Военное поражение и крах всей административной стуктуры выявили, что кроме Руси-государства есть еще иная Русь, победить и завоевать которую невозможно, поскольку она существует не в материальном, а в духовном, волевом измерении. Пишут, что в годы Смуты во всех слоях общества произошел необычайный подъем религиозности, и это психологически очень понятно. Жизнь людей стала так ужасна, что кроме как на Бога полагаться было не на кого. Несколькими веками ранее то же самое произошло после монгольского завоевания, которое сделало рудиментарно языческую страну по-настоящему христианской. Но тогда русская церковь все же раскололась на две части, и возникли два отдельных государства – Московское и Литовское. Теперь же российская церковь осталась единой и помогла стране сохранить единство. Смута обнаружила слабость «примитивного» самодержавия и в то же время подтвердила крепость союза русских земель. В результате этого испытания Россия просто сбросила устаревшее, стесняющее движения платье одной государственности, заменив его на другое.
Достигнув самого дна после первого, неудачного освободительного порыва, страна не успокоилась и не смирилась, а почти сразу же предприняла вторую попытку освобождения, оказавшуюся успешной. И тут уже сказались внешние факторы, облегчившие эту задачу.
Польская оккупация оказалась непрочной и сравнительно непродолжительной вследствие ошибок, сделанных недальновидным и упрямым Сигизмундом. В молодости из-за тех же своих недостатков он лишился шведского престола, но ничему не научился.
Если бы король лучше понимал дух и настроение страны, которую завоевал, если бы не возжелал, в нарушение договора с Семибоярщиной, сам сделаться царем, если бы позволил сыну принять православие, на московском престоле в конце концов утвердилась бы польская династия. Это не отменило бы потребности русского народа в национальном государстве, так что через некоторое время цари рода Ваза неизбежно обрусели бы, но так же неизбежно полонизировалась бы и русская элита.

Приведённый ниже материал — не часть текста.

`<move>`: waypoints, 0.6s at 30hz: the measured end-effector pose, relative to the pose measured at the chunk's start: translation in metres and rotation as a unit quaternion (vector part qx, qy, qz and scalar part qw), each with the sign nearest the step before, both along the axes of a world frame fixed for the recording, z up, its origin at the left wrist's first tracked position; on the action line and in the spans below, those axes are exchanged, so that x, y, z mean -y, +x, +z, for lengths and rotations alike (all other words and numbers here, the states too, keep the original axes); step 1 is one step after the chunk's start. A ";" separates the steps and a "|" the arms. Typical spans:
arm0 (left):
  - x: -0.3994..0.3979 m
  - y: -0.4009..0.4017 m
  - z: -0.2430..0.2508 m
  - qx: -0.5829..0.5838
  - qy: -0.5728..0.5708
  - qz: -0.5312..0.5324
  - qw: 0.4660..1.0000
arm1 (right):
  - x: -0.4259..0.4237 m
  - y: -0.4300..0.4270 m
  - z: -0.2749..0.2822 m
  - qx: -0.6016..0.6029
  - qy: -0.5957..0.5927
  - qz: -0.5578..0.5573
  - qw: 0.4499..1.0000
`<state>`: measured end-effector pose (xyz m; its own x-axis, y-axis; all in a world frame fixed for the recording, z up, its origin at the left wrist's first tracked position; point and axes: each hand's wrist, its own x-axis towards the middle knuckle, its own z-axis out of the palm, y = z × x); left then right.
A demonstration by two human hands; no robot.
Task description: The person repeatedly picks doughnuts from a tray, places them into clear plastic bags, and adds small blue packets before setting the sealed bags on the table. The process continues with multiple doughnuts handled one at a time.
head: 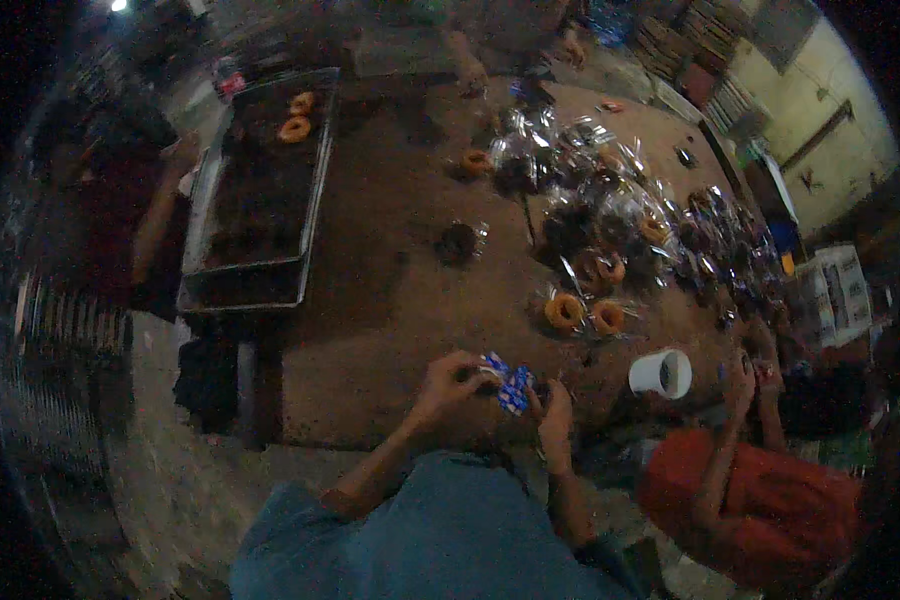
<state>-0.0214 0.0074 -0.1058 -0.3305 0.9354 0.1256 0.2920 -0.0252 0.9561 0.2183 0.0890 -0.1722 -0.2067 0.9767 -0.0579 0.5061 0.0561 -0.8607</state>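
Observation:
My left hand (450, 386) pinches a crumpled blue-and-white patterned wrapper (511, 386) near the front edge of the brown table (367, 390). From the other side, my right hand (555, 427) grips the wrapper's right edge with thumb and fingers. Dim light and blur hide whether anything lies inside it. Beyond my hands are two ring-shaped doughnuts, a left one (565, 311) and a right one (608, 317), seemingly in clear film. A dark wrapped piece (457, 243) lies apart, farther up the table.
A large heap of clear-wrapped doughnuts (607, 180) covers the right side. A white cup (656, 374) lies tipped near the front edge. At left, a metal-rimmed tray (251, 285) holds two doughnuts (295, 129). A co-worker in red (750, 502) works at right; other people's arms show left and far.

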 end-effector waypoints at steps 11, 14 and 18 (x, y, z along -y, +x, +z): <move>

Россия исторически стала бы иной страной.
Но польский король не обладал прагматизмом Генриха Наваррского, считавшего, что Париж стоит обедни. Сигизмунд был истовый католик, относившийся к другим конфессиям враждебно и с презрением. Когда-то это стоило ему шведской короны (большинство шведов исповедовали протестантизм), теперь – московской. Король был упорен, но не умен. Он не понимал, что для завоевания такой страны, как Россия, одной военной победы недостаточно. Русский монарх должен стать русским – по вере и по обычаям, иначе страна его отторгнет.
Так Речь Посполитая упустила исторический шанс объединить под своей властью славянские народы и стать великой державой.
Помимо главной стратегической ошибки Сигизмунд совершил немало и других, тактических.
Мы видели, сколько времени и сил он потерял на осаду Смоленска. В конце концов взяв крепость, король не пошел на Москву, а вернулся домой за лаврами. Его торжественно встретили в Вильне, Варшаве и Кракове, но денег на новое большое войско не дали, а прежнее разошлось по домам. Небольшой корпус, занявший Москву, оказался в изоляции, фактически брошенный на произвол судьбы.
Не меньшую опасность для целостности России представляла тогда и Швеция. План воцарения шведского королевича вряд ли мог состояться, поскольку у русских со скандинавами культурных различий было гораздо больше, чем с поляками, но весьма вероятной выглядела перспектива отторжения Швецией у ослабевшего соседа огромного куска страны. Если территориальные потери Москвы на северо-западе в результате окажутся незначительными, то опять-таки благодаря удачным внешним обстоятельствам: обострению шведско-польской войны. Новому шведскому королю Густаву-Адольфу станет не до русских завоеваний.
Таковы объективные и субъективные причины воскрешения российского государства. Теперь давайте посмотрим, как разворачивались эти драматические события.
Выход из Смуты
Второе ополчение
Как обычно случается в истории, великое началось с малого, огромное пламя разгорелось из одной искры. В предыдущих томах я не раз писал, что роль личности в истории проявляется именно в подобных ситуациях. Когда общество готово подняться, всегда находится кто-то, способный дать первый толчок массовому движению, стать его душой и волей.
Удивительно, что инициатором государственного возрождения стал не боярин, не воевода, не дворянин, а человек из низов, представитель совершенно невоинственной, приземленной профессии.
По стране ходили патриотические воззвания, написанные иерархами православной церкви – пленным патриархом Гермогеном, пламенным публицистом из Троицы Авраамием Палицыным. В грамотах говорилось о защите русской веры и о польских притеснениях. Провинциальные жители читали эти горестные письма, негодовали, проклинали захватчиков – и потом, как водится, расходились по домам.